**EXERCISE**:
Go through the entries below and count the lines holding the word "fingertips". Reply with only the number, please.

BEGIN GIVEN RECORDS

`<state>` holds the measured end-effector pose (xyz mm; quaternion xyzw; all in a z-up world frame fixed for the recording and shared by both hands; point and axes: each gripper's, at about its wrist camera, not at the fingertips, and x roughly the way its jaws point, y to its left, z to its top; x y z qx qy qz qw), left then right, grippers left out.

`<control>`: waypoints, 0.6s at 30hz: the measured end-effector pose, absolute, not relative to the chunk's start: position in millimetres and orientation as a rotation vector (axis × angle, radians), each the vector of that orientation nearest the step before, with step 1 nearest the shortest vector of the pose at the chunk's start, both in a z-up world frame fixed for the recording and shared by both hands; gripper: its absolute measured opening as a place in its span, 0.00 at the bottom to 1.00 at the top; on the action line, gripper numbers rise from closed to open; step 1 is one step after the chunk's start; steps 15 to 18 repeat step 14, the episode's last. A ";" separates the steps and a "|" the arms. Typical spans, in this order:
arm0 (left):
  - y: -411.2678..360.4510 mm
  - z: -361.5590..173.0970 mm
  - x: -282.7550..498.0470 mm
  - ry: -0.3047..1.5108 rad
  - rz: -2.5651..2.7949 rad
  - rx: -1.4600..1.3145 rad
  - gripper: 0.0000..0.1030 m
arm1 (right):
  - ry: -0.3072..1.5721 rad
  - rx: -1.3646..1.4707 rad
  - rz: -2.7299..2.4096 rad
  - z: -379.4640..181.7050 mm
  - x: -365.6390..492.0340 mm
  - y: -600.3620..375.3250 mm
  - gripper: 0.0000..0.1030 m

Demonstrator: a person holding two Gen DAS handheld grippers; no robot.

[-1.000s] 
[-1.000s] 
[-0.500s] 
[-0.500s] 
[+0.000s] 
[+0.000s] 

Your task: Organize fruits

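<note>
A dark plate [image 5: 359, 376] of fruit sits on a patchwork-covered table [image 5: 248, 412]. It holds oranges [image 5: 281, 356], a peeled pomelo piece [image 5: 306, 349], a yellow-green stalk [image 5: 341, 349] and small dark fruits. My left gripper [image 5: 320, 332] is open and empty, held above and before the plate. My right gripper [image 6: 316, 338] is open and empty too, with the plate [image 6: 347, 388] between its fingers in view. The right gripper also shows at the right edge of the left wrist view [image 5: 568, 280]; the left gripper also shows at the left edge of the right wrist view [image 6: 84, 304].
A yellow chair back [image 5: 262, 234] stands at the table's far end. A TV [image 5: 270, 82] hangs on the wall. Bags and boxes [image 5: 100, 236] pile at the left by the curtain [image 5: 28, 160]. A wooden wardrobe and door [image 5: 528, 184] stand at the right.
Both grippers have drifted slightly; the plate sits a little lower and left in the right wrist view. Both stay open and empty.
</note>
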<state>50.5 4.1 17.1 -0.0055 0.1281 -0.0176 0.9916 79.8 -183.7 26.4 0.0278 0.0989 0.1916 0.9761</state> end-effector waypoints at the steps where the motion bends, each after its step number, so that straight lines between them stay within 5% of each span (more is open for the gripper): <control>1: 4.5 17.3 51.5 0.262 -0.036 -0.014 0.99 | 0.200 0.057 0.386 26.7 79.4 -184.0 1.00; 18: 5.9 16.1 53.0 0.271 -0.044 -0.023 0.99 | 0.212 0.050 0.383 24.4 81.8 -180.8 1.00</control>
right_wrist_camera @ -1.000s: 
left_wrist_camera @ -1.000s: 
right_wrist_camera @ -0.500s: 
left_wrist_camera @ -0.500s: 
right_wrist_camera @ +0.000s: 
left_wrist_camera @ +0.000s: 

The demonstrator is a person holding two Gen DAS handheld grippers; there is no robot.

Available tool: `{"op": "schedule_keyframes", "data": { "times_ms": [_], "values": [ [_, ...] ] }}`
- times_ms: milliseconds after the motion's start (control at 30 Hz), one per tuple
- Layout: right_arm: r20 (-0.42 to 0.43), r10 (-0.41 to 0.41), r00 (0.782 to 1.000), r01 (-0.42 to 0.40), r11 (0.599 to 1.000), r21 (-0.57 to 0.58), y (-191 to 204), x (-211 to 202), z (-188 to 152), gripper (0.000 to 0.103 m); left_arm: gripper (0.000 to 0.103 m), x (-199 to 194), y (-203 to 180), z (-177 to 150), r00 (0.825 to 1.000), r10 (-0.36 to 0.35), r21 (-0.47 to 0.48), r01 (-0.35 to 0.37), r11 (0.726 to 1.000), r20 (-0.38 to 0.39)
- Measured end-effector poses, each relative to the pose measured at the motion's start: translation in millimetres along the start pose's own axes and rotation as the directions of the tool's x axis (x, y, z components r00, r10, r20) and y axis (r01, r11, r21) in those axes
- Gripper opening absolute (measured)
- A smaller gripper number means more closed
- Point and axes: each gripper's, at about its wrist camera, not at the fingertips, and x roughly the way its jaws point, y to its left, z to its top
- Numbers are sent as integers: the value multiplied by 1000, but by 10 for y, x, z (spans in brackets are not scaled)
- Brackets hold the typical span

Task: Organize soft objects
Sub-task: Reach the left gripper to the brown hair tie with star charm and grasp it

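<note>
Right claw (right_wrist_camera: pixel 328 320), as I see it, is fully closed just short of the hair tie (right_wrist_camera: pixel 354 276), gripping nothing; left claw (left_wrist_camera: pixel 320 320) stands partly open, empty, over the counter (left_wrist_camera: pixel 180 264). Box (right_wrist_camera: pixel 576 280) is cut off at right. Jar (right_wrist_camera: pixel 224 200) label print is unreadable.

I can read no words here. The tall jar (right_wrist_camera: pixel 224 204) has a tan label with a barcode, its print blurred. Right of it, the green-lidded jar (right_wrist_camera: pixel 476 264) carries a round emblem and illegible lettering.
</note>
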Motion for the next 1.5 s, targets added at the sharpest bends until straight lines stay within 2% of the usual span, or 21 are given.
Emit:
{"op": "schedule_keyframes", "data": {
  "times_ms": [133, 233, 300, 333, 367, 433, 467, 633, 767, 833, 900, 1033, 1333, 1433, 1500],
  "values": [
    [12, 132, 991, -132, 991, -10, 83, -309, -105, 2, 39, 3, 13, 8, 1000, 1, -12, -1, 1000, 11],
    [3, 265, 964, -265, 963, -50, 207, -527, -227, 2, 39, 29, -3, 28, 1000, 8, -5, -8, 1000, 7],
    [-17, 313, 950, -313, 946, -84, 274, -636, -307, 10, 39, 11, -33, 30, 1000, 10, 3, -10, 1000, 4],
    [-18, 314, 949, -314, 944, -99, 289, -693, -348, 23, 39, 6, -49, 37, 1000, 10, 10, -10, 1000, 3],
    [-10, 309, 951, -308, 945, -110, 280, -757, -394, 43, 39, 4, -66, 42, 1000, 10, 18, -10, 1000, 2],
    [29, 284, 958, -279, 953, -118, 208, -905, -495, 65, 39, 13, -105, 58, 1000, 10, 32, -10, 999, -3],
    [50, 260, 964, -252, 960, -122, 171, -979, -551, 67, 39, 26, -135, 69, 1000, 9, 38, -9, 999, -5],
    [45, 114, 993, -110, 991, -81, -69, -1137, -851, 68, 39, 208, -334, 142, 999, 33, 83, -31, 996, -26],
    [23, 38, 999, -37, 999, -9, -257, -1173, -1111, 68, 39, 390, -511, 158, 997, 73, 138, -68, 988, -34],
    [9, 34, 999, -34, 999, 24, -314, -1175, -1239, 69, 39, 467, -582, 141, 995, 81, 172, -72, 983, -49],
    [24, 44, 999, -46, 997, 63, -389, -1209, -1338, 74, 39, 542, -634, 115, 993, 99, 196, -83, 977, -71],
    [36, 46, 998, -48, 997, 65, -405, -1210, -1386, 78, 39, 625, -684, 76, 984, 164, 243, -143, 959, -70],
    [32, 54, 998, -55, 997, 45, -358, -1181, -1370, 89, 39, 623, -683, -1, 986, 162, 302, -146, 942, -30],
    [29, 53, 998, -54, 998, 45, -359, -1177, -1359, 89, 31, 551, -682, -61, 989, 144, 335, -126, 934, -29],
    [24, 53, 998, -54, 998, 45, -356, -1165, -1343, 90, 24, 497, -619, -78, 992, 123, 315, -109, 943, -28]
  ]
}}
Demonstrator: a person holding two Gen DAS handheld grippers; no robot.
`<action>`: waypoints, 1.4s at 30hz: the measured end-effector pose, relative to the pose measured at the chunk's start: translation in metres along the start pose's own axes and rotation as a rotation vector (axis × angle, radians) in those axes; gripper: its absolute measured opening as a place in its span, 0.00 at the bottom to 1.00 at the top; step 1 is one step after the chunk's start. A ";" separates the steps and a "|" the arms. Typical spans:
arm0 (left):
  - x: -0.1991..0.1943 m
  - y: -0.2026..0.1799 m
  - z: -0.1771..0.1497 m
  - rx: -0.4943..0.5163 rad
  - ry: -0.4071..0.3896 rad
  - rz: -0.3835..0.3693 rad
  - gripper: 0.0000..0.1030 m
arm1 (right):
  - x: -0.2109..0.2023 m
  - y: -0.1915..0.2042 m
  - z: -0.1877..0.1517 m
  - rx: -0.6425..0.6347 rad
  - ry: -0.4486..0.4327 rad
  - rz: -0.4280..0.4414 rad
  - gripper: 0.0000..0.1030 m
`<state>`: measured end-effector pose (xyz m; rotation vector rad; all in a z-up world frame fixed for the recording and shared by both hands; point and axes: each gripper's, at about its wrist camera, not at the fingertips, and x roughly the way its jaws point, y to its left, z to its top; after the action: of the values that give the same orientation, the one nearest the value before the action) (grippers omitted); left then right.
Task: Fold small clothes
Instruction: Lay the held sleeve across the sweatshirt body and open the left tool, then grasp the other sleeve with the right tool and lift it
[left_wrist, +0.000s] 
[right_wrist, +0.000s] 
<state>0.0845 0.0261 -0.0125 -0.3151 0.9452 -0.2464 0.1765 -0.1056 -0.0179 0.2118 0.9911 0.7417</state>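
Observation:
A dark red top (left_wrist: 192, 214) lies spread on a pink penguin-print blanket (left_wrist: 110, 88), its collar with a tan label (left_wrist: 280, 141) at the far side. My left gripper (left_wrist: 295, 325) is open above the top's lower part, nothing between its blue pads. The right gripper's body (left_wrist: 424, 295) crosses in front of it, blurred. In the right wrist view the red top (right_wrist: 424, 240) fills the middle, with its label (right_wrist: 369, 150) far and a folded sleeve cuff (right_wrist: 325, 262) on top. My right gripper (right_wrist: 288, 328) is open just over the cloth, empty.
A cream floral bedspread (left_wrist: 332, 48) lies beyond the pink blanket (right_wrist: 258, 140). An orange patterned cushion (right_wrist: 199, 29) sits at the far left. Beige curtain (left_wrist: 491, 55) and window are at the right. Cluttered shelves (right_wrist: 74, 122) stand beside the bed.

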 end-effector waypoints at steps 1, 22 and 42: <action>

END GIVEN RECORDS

**TASK RESULT**:
3